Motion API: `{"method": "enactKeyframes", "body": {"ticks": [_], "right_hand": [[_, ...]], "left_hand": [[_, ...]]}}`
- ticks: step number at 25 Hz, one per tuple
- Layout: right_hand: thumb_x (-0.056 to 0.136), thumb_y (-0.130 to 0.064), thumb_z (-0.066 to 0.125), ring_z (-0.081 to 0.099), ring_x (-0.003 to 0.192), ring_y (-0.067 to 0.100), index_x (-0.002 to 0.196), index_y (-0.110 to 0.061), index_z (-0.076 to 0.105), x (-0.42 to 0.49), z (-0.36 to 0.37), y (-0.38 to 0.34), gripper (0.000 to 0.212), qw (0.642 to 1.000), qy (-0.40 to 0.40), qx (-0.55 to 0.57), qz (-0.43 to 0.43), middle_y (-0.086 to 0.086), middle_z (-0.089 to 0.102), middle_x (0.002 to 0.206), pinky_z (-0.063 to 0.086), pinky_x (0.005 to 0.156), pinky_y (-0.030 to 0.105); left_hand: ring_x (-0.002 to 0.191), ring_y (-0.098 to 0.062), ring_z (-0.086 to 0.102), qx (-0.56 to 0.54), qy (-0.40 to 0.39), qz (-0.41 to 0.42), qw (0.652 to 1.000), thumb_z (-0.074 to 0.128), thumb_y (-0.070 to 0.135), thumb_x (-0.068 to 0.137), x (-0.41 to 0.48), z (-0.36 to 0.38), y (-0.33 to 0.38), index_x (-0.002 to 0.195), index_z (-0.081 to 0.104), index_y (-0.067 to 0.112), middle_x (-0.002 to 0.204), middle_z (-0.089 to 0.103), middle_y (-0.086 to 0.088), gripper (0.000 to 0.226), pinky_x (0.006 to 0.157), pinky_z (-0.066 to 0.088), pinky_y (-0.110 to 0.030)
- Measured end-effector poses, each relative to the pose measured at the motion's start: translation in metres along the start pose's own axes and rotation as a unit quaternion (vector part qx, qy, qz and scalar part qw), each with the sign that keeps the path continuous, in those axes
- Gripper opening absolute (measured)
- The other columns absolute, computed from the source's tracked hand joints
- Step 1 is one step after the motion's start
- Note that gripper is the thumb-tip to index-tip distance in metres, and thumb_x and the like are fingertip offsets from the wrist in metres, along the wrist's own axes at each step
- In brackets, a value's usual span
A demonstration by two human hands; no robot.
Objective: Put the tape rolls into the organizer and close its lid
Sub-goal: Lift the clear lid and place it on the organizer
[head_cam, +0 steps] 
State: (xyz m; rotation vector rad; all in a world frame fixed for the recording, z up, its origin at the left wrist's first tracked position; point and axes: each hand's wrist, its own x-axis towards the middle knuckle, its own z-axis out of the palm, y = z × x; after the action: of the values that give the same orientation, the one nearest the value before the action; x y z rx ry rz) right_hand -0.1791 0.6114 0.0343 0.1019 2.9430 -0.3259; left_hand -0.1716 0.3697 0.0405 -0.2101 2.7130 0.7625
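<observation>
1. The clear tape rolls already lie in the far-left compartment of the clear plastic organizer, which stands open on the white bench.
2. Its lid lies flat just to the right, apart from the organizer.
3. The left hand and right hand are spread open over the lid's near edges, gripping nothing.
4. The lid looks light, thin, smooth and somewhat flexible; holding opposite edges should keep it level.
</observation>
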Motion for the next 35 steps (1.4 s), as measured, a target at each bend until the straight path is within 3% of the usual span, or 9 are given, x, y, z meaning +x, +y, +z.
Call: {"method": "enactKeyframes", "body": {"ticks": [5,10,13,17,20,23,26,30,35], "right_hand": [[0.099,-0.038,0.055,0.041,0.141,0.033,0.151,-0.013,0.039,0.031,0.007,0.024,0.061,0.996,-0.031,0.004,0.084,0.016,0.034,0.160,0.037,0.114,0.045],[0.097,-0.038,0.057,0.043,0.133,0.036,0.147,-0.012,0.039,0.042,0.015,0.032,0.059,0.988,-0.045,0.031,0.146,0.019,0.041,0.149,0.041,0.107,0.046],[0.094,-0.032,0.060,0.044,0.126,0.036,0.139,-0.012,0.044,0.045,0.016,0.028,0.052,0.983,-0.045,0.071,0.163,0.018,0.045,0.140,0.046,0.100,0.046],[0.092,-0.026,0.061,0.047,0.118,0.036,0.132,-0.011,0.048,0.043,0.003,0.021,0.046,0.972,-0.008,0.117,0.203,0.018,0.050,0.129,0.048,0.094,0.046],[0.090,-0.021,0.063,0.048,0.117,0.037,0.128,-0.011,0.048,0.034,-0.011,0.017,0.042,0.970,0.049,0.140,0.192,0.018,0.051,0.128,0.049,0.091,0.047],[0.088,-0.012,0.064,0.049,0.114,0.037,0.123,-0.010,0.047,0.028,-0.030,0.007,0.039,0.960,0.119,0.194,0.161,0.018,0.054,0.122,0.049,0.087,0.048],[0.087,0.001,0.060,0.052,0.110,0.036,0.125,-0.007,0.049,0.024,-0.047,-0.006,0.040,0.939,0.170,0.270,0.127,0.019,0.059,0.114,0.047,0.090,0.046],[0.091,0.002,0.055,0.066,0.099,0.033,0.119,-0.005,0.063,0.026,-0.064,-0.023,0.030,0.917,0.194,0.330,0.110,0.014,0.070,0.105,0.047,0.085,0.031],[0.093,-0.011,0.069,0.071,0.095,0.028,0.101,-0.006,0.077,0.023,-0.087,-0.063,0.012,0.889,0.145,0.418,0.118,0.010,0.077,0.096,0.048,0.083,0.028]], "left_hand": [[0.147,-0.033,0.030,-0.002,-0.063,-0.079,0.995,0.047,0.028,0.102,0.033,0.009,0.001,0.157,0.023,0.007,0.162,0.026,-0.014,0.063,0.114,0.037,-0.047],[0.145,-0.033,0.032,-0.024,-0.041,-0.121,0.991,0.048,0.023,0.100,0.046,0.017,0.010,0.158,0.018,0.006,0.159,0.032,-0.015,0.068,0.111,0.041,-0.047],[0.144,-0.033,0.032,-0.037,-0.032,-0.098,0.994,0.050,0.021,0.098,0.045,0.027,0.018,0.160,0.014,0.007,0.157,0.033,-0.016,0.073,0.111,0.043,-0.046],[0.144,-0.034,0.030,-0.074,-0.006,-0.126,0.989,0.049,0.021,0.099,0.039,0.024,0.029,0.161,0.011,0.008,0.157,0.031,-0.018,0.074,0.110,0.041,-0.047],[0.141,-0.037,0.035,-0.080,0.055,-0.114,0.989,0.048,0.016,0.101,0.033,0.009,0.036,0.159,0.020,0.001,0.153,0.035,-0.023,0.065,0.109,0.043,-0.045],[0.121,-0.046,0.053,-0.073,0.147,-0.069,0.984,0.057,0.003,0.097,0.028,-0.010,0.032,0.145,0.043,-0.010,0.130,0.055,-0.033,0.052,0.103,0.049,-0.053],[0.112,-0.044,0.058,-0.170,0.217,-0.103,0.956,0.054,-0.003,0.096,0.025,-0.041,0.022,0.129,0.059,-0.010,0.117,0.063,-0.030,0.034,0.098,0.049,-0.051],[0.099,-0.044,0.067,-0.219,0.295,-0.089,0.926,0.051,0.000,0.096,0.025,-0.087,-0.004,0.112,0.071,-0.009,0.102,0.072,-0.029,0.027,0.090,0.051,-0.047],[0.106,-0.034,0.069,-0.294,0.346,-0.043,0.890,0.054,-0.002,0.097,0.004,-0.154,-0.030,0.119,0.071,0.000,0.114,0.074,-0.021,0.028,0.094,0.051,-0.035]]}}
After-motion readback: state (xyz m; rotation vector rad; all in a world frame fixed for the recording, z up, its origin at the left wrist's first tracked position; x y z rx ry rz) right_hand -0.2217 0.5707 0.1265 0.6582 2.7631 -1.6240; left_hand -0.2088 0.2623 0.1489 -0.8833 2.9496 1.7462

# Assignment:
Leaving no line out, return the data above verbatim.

# Expected answer:
Motion API: `{"method": "enactKeyframes", "body": {"ticks": [_], "right_hand": [[_, ...]], "left_hand": [[_, ...]]}}`
- ticks: step number at 25 Hz, one per tuple
- Layout: right_hand: thumb_x (-0.056 to 0.136), thumb_y (-0.130 to 0.064), thumb_z (-0.066 to 0.125), ring_z (-0.081 to 0.099), ring_x (-0.003 to 0.192), ring_y (-0.067 to 0.100), index_x (-0.002 to 0.196), index_y (-0.110 to 0.061), index_z (-0.076 to 0.105), x (-0.42 to 0.49), z (-0.36 to 0.37), y (-0.38 to 0.34), gripper (0.000 to 0.212), qw (0.642 to 1.000), qy (-0.40 to 0.40), qx (-0.55 to 0.57), qz (-0.43 to 0.43), middle_y (-0.086 to 0.086), middle_z (-0.089 to 0.102), middle_x (0.002 to 0.206), pinky_z (-0.063 to 0.086), pinky_x (0.005 to 0.156), pinky_y (-0.030 to 0.105); left_hand: ring_x (-0.002 to 0.191), ring_y (-0.098 to 0.062), ring_z (-0.086 to 0.102), qx (-0.56 to 0.54), qy (-0.40 to 0.39), qz (-0.41 to 0.42), qw (0.652 to 1.000), thumb_z (-0.074 to 0.128), thumb_y (-0.070 to 0.135), thumb_x (-0.068 to 0.137), x (-0.41 to 0.48), z (-0.36 to 0.38), y (-0.33 to 0.38), index_x (-0.002 to 0.195), index_z (-0.081 to 0.104), index_y (-0.067 to 0.112), middle_x (-0.002 to 0.204), middle_z (-0.089 to 0.103), middle_y (-0.086 to 0.088), gripper (0.000 to 0.226), pinky_x (0.006 to 0.157), pinky_z (-0.066 to 0.088), pinky_y (-0.110 to 0.030)
- Measured end-effector poses, each relative to the pose measured at the motion's start: translation in metres along the start pose's own axes and rotation as a unit quaternion (vector part qx, qy, qz and scalar part qw), each with the sign that keeps the path continuous, in those axes
- Gripper opening absolute (measured)
- The other columns absolute, computed from the source's tracked hand joints
- Step 1 is one step after the motion's start
- Note that gripper is the thumb-tip to index-tip distance in metres, and thumb_x and the like are fingertip offsets from the wrist in metres, along the wrist's own axes at each step
- In brackets, a value's usual span
A demonstration by two human hands; no robot.
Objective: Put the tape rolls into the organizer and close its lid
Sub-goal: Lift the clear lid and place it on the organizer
[head_cam, +0 steps] 
State: (xyz m; rotation vector rad; all in a world frame fixed for the recording, z up, its origin at the left wrist's first tracked position; point and axes: each hand's wrist, its own x-axis towards the middle knuckle, its own z-axis out of the palm, y = z × x; after the action: of the values that give the same orientation, the one nearest the value before the action; x y z rx ry rz) right_hand -0.1791 0.6114 0.0343 0.1019 2.9430 -0.3259; left_hand -0.1716 0.3697 0.0405 -0.2101 2.7130 0.7625
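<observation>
1. The clear tape rolls already lie in the far-left compartment of the clear plastic organizer, which stands open on the white bench.
2. Its lid lies flat just to the right, apart from the organizer.
3. The left hand and right hand are spread open over the lid's near edges, gripping nothing.
4. The lid looks light, thin, smooth and somewhat flexible; holding opposite edges should keep it level.
</observation>
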Motion for the next 35 steps (1.4 s), as measured, a target at each bend until the straight path is within 3% of the usual span, or 9 are given, x, y, z meaning +x, +y, +z.
Call: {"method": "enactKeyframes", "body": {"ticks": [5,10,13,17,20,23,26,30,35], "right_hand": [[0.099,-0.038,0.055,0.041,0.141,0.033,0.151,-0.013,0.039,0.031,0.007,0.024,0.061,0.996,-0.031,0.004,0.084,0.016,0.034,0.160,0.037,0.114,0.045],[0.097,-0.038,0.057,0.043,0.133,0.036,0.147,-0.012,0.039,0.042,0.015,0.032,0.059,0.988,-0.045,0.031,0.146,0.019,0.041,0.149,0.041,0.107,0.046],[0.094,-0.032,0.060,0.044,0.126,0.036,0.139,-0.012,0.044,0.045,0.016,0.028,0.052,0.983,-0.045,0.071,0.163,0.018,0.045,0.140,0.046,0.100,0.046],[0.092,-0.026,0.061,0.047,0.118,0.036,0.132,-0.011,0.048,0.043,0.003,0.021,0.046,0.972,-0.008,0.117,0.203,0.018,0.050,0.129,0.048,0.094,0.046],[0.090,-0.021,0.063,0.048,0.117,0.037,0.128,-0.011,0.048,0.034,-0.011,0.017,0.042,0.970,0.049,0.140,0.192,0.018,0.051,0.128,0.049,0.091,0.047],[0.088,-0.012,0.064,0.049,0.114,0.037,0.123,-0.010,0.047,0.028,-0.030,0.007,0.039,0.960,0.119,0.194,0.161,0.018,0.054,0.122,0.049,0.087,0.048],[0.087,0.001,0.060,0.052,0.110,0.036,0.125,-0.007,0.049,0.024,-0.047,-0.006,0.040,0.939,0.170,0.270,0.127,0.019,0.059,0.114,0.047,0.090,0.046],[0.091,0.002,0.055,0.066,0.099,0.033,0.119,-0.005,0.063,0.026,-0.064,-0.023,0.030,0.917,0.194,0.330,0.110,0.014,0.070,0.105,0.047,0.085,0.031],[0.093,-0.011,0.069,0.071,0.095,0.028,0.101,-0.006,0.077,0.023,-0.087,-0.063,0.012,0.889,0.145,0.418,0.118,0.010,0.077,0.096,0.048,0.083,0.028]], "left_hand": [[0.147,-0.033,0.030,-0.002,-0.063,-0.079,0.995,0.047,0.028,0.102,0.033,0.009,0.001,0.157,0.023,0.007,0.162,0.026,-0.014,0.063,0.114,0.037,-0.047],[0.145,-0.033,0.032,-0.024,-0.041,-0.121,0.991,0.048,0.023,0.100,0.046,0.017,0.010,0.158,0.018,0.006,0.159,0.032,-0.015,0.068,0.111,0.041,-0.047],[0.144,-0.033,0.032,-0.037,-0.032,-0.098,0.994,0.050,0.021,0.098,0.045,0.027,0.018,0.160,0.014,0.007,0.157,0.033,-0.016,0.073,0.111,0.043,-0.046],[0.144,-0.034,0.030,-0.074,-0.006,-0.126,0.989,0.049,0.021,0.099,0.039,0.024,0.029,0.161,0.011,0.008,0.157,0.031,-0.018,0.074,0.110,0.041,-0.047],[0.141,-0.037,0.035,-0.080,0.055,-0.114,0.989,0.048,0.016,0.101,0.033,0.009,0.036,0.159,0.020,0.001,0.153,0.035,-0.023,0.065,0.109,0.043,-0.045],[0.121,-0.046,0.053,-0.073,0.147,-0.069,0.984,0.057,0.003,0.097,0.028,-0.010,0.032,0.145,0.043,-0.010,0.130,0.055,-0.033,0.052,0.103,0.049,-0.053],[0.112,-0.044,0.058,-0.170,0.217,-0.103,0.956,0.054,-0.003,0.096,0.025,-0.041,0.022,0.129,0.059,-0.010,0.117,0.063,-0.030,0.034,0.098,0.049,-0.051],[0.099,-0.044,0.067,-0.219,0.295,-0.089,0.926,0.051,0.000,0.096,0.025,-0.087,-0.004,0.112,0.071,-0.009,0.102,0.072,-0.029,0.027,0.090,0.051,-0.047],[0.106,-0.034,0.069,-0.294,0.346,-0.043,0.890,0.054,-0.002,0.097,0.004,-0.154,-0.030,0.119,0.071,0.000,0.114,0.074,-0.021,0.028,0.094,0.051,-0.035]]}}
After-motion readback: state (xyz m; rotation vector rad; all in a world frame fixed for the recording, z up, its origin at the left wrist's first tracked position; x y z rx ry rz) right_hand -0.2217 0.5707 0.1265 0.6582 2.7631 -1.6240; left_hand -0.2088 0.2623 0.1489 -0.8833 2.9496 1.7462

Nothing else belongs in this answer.